[Task details] What you return must be every line below that includes the word "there".

Start of Dataset content

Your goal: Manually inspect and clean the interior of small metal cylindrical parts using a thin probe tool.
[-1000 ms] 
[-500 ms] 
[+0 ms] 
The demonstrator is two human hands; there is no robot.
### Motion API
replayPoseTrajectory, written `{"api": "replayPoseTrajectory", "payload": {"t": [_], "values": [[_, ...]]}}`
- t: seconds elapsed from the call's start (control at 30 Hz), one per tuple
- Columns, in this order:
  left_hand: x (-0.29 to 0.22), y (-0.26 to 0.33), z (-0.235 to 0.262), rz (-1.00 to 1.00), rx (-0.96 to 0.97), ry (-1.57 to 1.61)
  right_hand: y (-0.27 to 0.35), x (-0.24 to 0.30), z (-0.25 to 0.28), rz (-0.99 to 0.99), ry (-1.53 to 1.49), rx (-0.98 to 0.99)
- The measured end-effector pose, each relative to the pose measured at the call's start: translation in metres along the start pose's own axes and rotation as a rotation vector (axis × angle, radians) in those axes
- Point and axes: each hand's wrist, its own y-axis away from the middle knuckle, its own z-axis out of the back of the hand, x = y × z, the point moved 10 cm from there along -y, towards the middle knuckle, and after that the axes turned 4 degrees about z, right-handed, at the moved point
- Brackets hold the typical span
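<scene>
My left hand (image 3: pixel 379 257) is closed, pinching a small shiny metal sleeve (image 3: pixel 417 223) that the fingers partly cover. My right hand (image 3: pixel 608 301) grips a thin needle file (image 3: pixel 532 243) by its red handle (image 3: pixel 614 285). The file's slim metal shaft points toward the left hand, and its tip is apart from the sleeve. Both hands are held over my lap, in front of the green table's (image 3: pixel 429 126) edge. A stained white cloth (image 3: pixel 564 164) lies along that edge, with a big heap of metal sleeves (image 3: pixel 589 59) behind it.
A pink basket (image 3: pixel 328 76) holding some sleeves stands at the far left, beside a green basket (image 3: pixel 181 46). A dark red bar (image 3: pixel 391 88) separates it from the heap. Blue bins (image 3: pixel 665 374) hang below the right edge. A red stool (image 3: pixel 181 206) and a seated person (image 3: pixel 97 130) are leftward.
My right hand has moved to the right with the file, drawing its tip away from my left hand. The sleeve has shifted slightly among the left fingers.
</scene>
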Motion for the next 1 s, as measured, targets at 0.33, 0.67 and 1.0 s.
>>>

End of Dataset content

[Response area]
The demonstrator is two human hands; there is no robot.
- Point and axes: each hand's wrist, its own y-axis away from the middle knuckle, its own z-axis out of the back of the hand, x = y × z, the point moved 10 cm from there along -y, towards the middle knuckle, and after that the axes turned 4 degrees about z, right-handed, at the moved point

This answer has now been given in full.